High Commissioner of the Republic in New Caledonia
- Incumbent
- Assumed office 3 May 2025
- Preceded by: Louis Le Franc

Prefect of Réunion
- In office 17 June 2019 – 1 August 2022
- Preceded by: Amaury de Saint-Quentin

Prefect of Puy-de-Dôme
- In office 4 September 2017 – 10 December 2018
- Preceded by: Danièle Polvé-Montmasson
- Succeeded by: Anne-Gaëlle Baudouin-Clerc

Prefect of Guadeloupe
- In office 12 November 2014 – 4 September 2017
- Preceded by: Marcelle Pierrot
- Succeeded by: Éric Maire

Personal details
- Born: 1963 (age 62–63) Auch, Gers, France

= Jacques Billant =

French senior civil servant (born 1960)

Jacques Billant (/fr/; born January 1960) is a French civil servant who has been the High Commissioner of the Republic in New Caledonia since 2025. Prior to his tenure in New Caledonia, he held the position of prefect in several departments, including Ariège, Dordogne, Guadeloupe, Puy-de-Dôme, Réunion, and Pas-de-Calais. He was an officer in the French Army, where he trained engineering corps commanders.

==Early life and education==
Jacques Billant was born in January 1960. He graduated from the École spéciale militaire de Saint-Cyr and served as an officer in the French Army. From 1993 to 1994, he was the head of a regimental training office. He trained engineering corps commanders at the Higher and Applied Engineering School from 1994 to 1997.

==Career==
Billant served as the sub-prefect of Neufchâteau, Vosges from 2000 to 2002. He was the head of Minister of the Interior Marie-Josée Roig's office in 2005. He was chief of staff for the prefect of Alpes-Maritimes from 2007 to 2008. He was chief of staff to Minister of Justice Rachida Dati from 2008 to 2009.

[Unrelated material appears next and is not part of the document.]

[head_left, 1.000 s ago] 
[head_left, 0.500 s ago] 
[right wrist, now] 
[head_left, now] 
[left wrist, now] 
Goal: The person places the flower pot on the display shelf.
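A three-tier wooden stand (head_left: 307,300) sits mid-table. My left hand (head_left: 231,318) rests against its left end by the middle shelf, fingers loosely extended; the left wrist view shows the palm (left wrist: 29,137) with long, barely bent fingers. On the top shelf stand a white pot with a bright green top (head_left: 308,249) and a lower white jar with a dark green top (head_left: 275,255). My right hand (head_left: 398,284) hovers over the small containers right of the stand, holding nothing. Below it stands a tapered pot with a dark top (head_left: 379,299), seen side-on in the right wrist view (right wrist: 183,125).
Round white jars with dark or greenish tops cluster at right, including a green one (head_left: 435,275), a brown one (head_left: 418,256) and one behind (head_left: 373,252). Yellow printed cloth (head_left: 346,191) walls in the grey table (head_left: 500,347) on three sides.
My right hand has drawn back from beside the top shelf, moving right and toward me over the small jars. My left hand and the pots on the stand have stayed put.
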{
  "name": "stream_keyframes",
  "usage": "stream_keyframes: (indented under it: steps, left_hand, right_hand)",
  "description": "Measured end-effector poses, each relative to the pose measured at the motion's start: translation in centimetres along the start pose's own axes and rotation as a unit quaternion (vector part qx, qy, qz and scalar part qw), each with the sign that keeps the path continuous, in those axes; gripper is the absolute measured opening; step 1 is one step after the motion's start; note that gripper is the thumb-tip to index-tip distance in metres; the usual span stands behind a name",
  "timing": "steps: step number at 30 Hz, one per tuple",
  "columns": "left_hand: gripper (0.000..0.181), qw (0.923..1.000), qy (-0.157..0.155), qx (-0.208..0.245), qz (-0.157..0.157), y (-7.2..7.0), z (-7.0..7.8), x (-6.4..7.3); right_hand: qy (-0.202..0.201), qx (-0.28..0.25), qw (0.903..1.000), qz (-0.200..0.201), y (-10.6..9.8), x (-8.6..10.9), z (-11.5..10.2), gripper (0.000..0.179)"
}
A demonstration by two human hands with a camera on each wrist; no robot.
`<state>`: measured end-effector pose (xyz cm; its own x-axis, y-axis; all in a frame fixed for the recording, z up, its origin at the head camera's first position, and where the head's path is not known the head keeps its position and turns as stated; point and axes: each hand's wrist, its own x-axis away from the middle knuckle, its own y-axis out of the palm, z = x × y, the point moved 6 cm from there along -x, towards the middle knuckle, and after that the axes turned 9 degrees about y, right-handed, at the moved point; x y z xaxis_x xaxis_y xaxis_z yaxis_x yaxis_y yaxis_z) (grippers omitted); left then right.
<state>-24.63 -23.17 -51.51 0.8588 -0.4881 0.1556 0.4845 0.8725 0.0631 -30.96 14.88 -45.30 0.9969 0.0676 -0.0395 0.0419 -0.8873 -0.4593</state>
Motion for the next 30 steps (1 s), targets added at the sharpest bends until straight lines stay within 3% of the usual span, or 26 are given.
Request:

Billant held the position of prefect of Ariège from 2009 to 2011, and of Dordogne from 2011 to 2014. President François Hollande appointed him prefect of Guadeloupe on 12 November 2014.

President Emmanuel Macron appointed Billant as prefect of Puy-de-Dôme on 9 August 2017, and he took office on 4 September. Macron appointed him as prefect of Réunion on 29 May 2019, and he assumed office on 17 June. He was appointed prefect of Pas-de-Calais in 2022.

He succeeded Louis Le Franc as High Commissioner of the Republic in New Caledonia on 9 April 2025.